> TASK PROMPT
Line by line, output the material without altering anything.

> DATA SEGMENT
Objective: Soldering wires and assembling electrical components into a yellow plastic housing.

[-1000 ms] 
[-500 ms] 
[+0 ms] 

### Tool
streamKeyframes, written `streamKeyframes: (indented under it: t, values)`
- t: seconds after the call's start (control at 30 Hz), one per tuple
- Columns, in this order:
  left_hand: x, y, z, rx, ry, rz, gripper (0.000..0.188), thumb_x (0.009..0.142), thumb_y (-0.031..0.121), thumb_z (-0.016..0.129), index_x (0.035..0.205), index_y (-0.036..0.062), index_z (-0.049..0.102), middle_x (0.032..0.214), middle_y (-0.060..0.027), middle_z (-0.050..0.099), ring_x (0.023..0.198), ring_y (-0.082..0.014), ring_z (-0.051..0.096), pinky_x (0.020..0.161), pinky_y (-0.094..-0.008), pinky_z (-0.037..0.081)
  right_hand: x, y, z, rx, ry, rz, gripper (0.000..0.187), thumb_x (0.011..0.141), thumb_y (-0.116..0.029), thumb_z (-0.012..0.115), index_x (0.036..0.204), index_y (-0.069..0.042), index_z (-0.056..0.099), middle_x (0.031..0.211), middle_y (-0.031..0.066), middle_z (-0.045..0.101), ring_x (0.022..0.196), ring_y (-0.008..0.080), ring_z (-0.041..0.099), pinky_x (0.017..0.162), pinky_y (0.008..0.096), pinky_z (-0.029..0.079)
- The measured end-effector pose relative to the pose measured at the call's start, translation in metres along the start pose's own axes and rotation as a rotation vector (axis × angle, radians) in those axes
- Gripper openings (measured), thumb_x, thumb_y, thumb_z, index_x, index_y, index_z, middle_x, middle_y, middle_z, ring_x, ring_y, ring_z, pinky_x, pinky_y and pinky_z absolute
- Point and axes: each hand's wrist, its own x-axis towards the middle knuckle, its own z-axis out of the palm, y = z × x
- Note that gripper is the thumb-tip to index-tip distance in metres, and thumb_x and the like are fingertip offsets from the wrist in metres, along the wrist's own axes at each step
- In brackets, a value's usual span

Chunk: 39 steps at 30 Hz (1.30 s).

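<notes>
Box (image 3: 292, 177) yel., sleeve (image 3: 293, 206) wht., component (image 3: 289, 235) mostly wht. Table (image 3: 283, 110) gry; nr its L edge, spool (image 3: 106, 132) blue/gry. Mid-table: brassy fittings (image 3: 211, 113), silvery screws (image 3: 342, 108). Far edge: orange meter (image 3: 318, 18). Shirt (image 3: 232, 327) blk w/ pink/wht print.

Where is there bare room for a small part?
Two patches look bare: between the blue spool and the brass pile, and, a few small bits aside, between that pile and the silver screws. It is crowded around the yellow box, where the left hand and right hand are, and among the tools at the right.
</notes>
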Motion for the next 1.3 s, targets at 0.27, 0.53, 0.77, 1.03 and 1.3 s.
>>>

> TASK ANSWER
Objective: Soldering wires and assembling electrical components into a yellow plastic housing.

[-1000 ms] 
[-500 ms] 
[+0 ms] 

### Tool
streamKeyframes, written `streamKeyframes: (indented under it: t, values)`
- t: seconds after the call's start (control at 30 Hz), one per tuple
- Columns, in this order:
  left_hand: x, y, z, rx, ry, rz, gripper (0.000..0.188), thumb_x (0.009..0.142), thumb_y (-0.031..0.121), thumb_z (-0.016..0.129), index_x (0.035..0.205), index_y (-0.036..0.062), index_z (-0.049..0.102), middle_x (0.032..0.214), middle_y (-0.060..0.027), middle_z (-0.050..0.099), ring_x (0.023..0.198), ring_y (-0.082..0.014), ring_z (-0.051..0.096), pinky_x (0.020..0.161), pinky_y (-0.094..-0.008), pinky_z (-0.037..0.081)
  right_hand: x, y, z, rx, ry, rz, gripper (0.000..0.187), thumb_x (0.011..0.141), thumb_y (-0.116..0.029), thumb_z (-0.012..0.115), index_x (0.036..0.204), index_y (-0.069..0.042), index_z (-0.056..0.099), middle_x (0.031..0.211), middle_y (-0.031..0.066), middle_z (-0.045..0.101), ring_x (0.022..0.196), ring_y (-0.008..0.080), ring_z (-0.041..0.099), pinky_x (0.017..0.162), pinky_y (0.008..0.096), pinky_z (-0.029..0.079)
- The measured end-effector pose relative to the pose measured at the call's start, translation in metres along the start pose's own axes and rotation as a rotation vector (axis × angle, radians) in those axes
- Gripper openings (measured), thumb_x, thumb_y, thumb_z, index_x, index_y, index_z, middle_x, middle_y, middle_z, ring_x, ring_y, ring_z, pinky_x, pinky_y and pinky_z absolute
- Point and axes: each hand's wrist, its own x-axis towards the middle knuckle, its own z-axis out of the palm, y = z × x
- Note that gripper is the thumb-tip to index-tip distance in metres, and thumb_x and the like are fingertip offsets from the wrist in metres, along the wrist's own axes at each step
- In brackets, a value's usual span

Chunk: 39 steps at 30 Hz (1.30 s).

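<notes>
Box (image 3: 292, 177) yel., sleeve (image 3: 293, 206) wht., component (image 3: 289, 235) mostly wht. Table (image 3: 283, 110) gry; nr its L edge, spool (image 3: 106, 132) blue/gry. Mid-table: brassy fittings (image 3: 211, 113), silvery screws (image 3: 342, 108). Far edge: orange meter (image 3: 318, 18). Shirt (image 3: 232, 327) blk w/ pink/wht print.

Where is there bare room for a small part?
Two patches look bare: between the blue spool and the brass pile, and, a few small bits aside, between that pile and the silver screws. It is crowded around the yellow box, where the left hand and right hand are, and among the tools at the right.
</notes>
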Motion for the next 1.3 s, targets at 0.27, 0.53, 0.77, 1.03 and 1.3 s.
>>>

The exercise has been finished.